Apple’s new self-driving car tech: Voxelnet is quite Awesome

Point Cloud-Based 3D Object Detection.

Self driving car tech
Self driving car tech

Apple is known for pushing technological boundaries. It’s also known for keeping its future projects secret. Now, the company has revealed their Apple’s mysterious self-driving car program.

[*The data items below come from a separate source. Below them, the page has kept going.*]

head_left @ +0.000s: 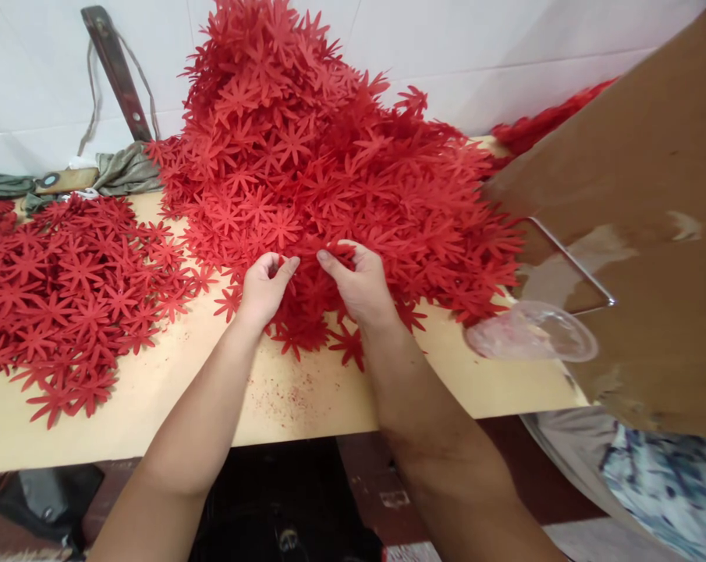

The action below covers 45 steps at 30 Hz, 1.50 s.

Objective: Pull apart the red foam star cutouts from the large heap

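Note:
A tall heap of red flower-shaped pieces [294, 144] with narrow petals rises against the wall, and both my hands work at its front edge. My left hand [266, 287] is closed in a pinch, thumb against fingers, with a bit of red showing between them. Just to its right, my right hand [357, 279] also pinches, with a red petalled piece [344, 250] at its thumb and forefinger. Red on red makes the outline of what lies between the fingertips hard to make out. At the left spreads a second, lower pile of the same pieces [75, 285].
The pale tabletop [200, 390] carries red crumbs near its front edge. To the right stand a clear plastic tub [533, 332] and a large brown cardboard sheet [633, 195] with a metal wire. A dark strap-like bar [115, 74] leans on the wall beside grey cloth [127, 170].

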Each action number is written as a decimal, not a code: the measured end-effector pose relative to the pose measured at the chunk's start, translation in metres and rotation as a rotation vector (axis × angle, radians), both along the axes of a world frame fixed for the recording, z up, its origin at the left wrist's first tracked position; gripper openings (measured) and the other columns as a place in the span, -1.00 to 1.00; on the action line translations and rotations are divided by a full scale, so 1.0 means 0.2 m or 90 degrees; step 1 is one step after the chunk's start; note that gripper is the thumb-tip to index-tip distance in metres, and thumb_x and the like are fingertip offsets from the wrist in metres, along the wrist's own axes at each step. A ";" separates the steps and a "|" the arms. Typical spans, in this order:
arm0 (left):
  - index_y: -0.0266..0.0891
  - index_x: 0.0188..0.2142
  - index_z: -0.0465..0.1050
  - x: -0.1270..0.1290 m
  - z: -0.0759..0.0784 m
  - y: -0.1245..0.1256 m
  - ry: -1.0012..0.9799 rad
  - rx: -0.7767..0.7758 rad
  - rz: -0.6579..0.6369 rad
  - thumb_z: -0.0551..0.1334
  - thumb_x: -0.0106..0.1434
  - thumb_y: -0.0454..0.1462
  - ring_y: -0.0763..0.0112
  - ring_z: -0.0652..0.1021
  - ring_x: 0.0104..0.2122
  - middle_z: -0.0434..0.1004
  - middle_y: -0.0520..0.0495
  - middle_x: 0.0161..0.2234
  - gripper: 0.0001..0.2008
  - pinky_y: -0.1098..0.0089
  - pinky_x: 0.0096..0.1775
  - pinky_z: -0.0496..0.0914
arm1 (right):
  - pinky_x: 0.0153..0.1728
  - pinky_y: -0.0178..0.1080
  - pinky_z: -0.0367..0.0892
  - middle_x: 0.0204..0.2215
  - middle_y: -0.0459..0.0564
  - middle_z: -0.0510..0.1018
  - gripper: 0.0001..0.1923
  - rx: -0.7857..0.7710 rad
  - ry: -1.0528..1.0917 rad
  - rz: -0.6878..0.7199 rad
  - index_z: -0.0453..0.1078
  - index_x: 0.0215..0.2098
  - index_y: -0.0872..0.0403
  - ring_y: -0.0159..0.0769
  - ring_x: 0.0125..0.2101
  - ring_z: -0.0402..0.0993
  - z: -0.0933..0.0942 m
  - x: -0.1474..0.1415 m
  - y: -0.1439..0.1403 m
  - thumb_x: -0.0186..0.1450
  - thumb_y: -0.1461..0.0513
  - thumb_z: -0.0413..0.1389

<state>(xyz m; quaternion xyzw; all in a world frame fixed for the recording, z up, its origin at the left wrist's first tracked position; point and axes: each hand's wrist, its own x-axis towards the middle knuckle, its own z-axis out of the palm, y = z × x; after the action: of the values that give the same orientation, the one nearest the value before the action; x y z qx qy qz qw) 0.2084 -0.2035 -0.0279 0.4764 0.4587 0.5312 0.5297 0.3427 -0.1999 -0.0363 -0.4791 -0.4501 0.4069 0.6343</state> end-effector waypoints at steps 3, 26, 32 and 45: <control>-0.26 -0.38 0.40 0.00 0.00 0.01 -0.017 -0.016 0.010 0.24 0.16 -0.39 0.63 0.36 -0.50 0.43 0.11 -0.47 -0.96 0.54 -0.35 0.28 | -0.35 -0.32 0.32 -0.55 -0.21 0.45 -0.73 0.027 0.031 -0.043 0.41 -0.51 0.02 -0.48 -0.50 0.32 -0.01 0.02 0.02 -0.11 0.12 0.35; -0.26 -0.20 0.49 0.01 -0.01 -0.01 0.083 0.118 -0.009 0.29 0.15 -0.25 0.36 0.50 -0.05 0.52 -0.14 -0.08 -0.79 0.34 0.02 0.36 | -0.20 -0.23 0.41 -0.41 -0.13 0.51 -0.51 0.043 -0.039 0.160 0.35 -0.30 -0.03 -0.37 -0.36 0.45 0.03 -0.04 -0.04 0.01 -0.16 0.24; -0.26 -0.40 0.38 0.01 0.01 0.01 0.015 0.027 0.066 0.24 0.15 -0.40 0.58 0.49 -0.42 0.50 0.08 -0.47 -0.95 0.51 -0.24 0.37 | -0.48 -0.31 0.23 -0.58 -0.20 0.30 -0.55 0.043 -0.141 0.068 0.27 -0.43 0.01 -0.47 -0.55 0.18 0.02 -0.03 -0.03 0.04 -0.14 0.22; -0.27 -0.48 0.38 0.01 0.04 0.01 -0.009 -0.016 0.071 0.26 0.12 -0.42 0.60 0.43 -0.51 0.46 0.12 -0.55 -0.90 0.52 -0.33 0.32 | -0.54 -0.31 0.13 -0.58 -0.18 0.25 -0.55 0.085 -0.134 -0.086 0.23 -0.50 0.01 -0.47 -0.56 0.12 0.01 0.05 0.02 0.04 -0.14 0.22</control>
<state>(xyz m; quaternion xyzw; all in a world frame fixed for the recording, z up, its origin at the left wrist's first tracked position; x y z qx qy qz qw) 0.2095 -0.2019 -0.0193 0.4395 0.4871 0.5575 0.5087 0.3533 -0.1960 -0.0338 -0.5049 -0.5073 0.2798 0.6399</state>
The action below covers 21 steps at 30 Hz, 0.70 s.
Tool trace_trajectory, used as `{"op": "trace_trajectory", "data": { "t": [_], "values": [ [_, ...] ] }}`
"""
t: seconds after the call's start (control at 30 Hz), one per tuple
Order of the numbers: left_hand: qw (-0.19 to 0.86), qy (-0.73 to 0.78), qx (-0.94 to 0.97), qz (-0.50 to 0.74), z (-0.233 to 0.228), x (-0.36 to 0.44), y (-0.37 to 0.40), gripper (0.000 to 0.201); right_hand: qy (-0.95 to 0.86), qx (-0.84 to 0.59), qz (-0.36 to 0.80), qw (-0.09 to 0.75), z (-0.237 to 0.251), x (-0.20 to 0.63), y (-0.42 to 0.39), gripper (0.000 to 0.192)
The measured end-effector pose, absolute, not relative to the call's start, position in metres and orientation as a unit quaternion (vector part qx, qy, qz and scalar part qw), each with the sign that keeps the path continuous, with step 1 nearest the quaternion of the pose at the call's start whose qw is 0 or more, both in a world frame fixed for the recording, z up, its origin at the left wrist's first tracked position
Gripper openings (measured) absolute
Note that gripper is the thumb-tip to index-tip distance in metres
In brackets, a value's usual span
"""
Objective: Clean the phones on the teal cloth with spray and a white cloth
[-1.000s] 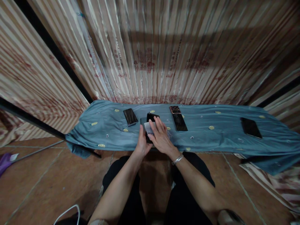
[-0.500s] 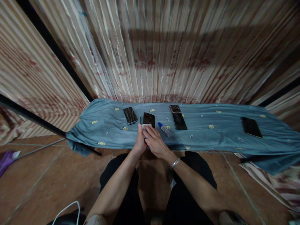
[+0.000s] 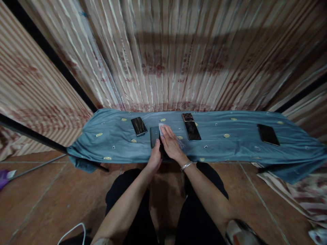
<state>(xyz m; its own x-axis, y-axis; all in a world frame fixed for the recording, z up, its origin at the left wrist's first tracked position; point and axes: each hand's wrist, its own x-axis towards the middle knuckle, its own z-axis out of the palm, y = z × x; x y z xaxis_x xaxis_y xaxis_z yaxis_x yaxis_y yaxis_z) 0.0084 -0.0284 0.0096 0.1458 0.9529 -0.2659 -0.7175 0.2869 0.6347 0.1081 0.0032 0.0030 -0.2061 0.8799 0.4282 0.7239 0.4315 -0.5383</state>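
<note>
A black phone (image 3: pixel 164 153) lies at the front edge of the cloth-covered bench, largely hidden by my hands. Along its left side is a grey-green panel (image 3: pixel 154 134); whether this is a cover or a second phone I cannot tell. My left hand (image 3: pixel 154 158) grips the near end, its thumb on top. Under the fingers of my right hand (image 3: pixel 172 144), a white wipe (image 3: pixel 160 127) is pressed flat over the black phone. Just right of that hand, a small clear bottle (image 3: pixel 181 144) is partly covered; its blue top is out of sight.
Blue patterned fabric (image 3: pixel 217 149) covers the long, narrow bench. A dark folded phone (image 3: pixel 139 126) lies left, an unfolded flip phone (image 3: pixel 191 126) right of my hands, and another black phone (image 3: pixel 268 134) far right. Striped curtains (image 3: pixel 163 61) hang behind; black poles (image 3: pixel 51 56) frame the sides.
My right hand has slid forward with the wipe over the black phone, and now covers the bottle's blue top. My left hand has come back toward me, baring more of the grey-green panel.
</note>
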Motion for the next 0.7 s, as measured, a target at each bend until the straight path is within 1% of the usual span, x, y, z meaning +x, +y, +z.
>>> {"op": "trace_trajectory", "data": {
  "t": [0.13,0.3,0.5,0.7],
  "values": [
    [0.733,0.334,0.2,0.557,0.013,0.007,-0.029,0.038,-0.751,-0.528,0.121,0.377,-0.003,0.109,0.007,0.054],
    [0.729,0.335,0.188,0.567,0.017,0.008,-0.03,0.041,-0.738,-0.537,0.132,0.386,-0.008,0.11,0.009,0.055],
    [0.734,0.341,0.186,0.557,0.021,0.008,-0.029,0.05,-0.717,-0.553,0.146,0.399,-0.013,0.107,0.011,0.053],
    [0.695,0.351,0.209,0.592,0.021,0.002,-0.021,0.052,-0.758,-0.5,0.135,0.397,-0.015,0.099,-0.009,0.052]
  ]
}}
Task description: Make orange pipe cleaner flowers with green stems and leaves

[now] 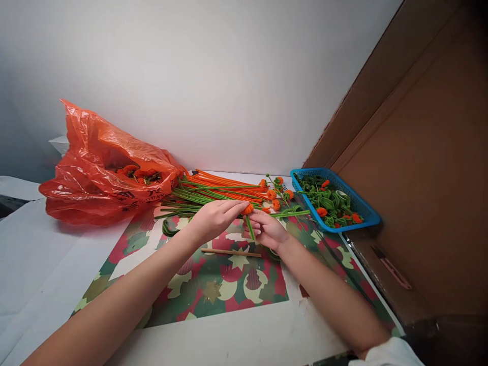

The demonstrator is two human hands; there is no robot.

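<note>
Over the patterned sheet my two hands meet at a small orange pumpkin (248,209) of fuzzy pipe cleaner. My left hand (215,219) pinches it from the left with the fingertips. A short green pipe cleaner (250,229) hangs down from the pumpkin. My right hand (272,232) is closed around the base of this green piece, its fingertips partly hidden. Behind the hands lie long orange pipe cleaners (224,181) and green pipe cleaners (190,196). Several finished-looking orange pumpkins (271,194) with curly green bits sit just past my right hand.
A thin wooden stick (231,252) lies on the patterned sheet (213,292). At left slumps a red plastic bag (95,188) with orange pieces inside. A blue basket (368,222) of green and orange pieces stands right, beside cardboard (419,152). A pink-handled cutter (396,272) lies near the cardboard.
</note>
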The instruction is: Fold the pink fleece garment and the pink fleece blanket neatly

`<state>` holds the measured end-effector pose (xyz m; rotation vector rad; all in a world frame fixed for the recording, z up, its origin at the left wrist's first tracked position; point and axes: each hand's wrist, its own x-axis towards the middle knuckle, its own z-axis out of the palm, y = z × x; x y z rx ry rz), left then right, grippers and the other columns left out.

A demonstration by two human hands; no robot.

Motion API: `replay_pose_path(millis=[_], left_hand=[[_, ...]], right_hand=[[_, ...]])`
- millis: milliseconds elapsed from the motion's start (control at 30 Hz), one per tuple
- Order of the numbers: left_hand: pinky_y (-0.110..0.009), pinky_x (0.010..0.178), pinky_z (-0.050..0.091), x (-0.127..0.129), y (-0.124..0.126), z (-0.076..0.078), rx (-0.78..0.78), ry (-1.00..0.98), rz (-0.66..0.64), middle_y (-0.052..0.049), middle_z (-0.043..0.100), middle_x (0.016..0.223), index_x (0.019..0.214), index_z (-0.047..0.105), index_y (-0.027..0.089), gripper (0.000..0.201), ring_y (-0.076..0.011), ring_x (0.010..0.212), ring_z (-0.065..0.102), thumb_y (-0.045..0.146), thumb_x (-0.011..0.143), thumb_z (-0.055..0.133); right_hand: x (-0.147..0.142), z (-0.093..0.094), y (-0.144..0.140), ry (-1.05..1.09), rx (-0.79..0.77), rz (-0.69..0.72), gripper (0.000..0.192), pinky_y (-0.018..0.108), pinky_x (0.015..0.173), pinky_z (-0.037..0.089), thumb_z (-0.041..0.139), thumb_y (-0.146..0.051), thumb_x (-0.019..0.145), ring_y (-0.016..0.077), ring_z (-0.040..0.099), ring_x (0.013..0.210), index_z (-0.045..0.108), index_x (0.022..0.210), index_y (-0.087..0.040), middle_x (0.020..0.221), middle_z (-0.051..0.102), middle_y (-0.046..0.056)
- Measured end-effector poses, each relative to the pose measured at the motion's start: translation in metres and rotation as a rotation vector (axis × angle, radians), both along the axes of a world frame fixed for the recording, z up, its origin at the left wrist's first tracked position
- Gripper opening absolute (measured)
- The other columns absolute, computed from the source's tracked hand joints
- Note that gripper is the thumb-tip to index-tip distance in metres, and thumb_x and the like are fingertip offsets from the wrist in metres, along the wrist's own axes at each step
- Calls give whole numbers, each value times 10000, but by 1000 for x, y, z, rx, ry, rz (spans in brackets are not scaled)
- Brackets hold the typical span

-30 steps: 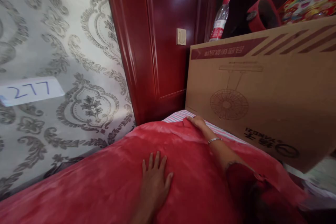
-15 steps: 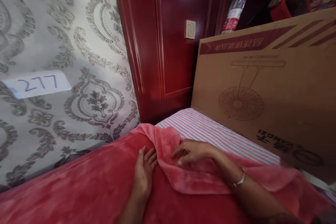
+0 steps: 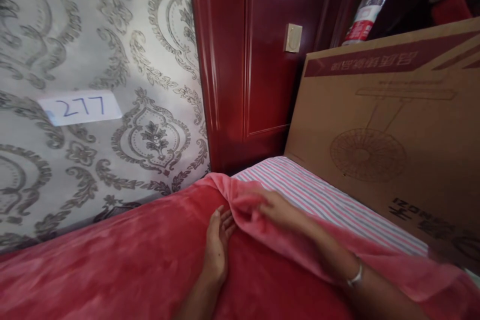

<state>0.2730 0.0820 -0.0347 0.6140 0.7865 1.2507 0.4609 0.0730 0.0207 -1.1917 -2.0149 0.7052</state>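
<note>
A plush red blanket [image 3: 123, 265] covers the bed, its far edge folded back into a lighter pink flap [image 3: 300, 250]. My left hand [image 3: 219, 245] rests palm inward at the flap's left edge, fingers stretched out and their tips partly hidden by the fold. Just right of it, my right hand [image 3: 279, 210] is closed on the flap, with cloth bunched beside its thumb; motion blurs the fingers. A bracelet [image 3: 356, 272] circles the right wrist.
Striped bedding [image 3: 300, 180] shows beyond the flap. A large cardboard box [image 3: 375, 125] stands at right, with a plastic bottle [image 3: 365, 17] behind its top edge. Ahead is a dark red wooden panel [image 3: 262, 75]; patterned wallpaper [image 3: 153, 55] with a paper label [image 3: 80, 108] lines the left.
The view has swung left, so the surroundings sit further right. My right hand has closed on the flap, whose lower edge is now drawn up and bunched. My left hand stays beside the fold.
</note>
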Motion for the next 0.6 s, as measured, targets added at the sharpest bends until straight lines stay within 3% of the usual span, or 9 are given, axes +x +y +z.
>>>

A pair of Apple researchers published a paper proposing new software, called “VoxelNet”. Voxelnet is a software that aids computers detect three-dimensional objects.

3D object detection is an important component of a variety of real-world applications, such as autonomous navigation, housekeeping robots, and augmented/virtual reality.

LiDAR-based 3D object recognition
Qualitative results. For better visualization 3D boxes detected using LiDAR are projected on to the RGB images.

The software uses a combination of normal two-dimensional camera and depth-sensing LiDAR for recognition of nearby object around it. LiDAR provides reliable depth information that can be used to accurately localize objects and characterize their shapes. It also has highly variable point density, due to factors such as non-uniform sampling of the 3D space, the effective range of the sensors, occlusion, and the relative pose.

According to reports, Apple will soon begin to apply this new software to its own self-driving cars. This revelation about Apple’s self-driving tech progress, combined with its new testing permit, sure sounds like it wants to develop and eventually sell its knowledge.

Lead author Yin Zhou said, “VoxelNet, a generic 3D detection framework that simultaneously learns a discriminative feature representation from point clouds and predicts accurate 3D bounding boxes, in an end-to-end fashion.”

“We design a novel voxel feature encoding (VFE) layer, which enables inter-point interaction within a voxel, by combining point-wise features with a locally aggregated feature”

Voxelnet separates the point cloud into similarly divided 3D voxels, encodes each voxel by means of stacked VFE layers, and after that 3D convolution additionally totals neighborhood voxel features, transforming the point cloud into a high-dimensional volumetric portrayal.The RPN then analyze the volumetric representation and represent the results.

Scientists tested their software on the bird’s eye view detection and the full 3D detection tasks. Experimental results show that VoxelNet outperforms the state-of-the-art LiDAR-based 3D detection.

Scientists noted, “There are also several multi-modal fusion methods that combine images and LiDAR to improve detection accuracy. These methods provide improved performance compared to LiDAR-only 3D detection, particularly for small objects (pedestrians, cyclists) or when the objects are far, since cameras provide an order of magnitude more measurements than LiDAR.”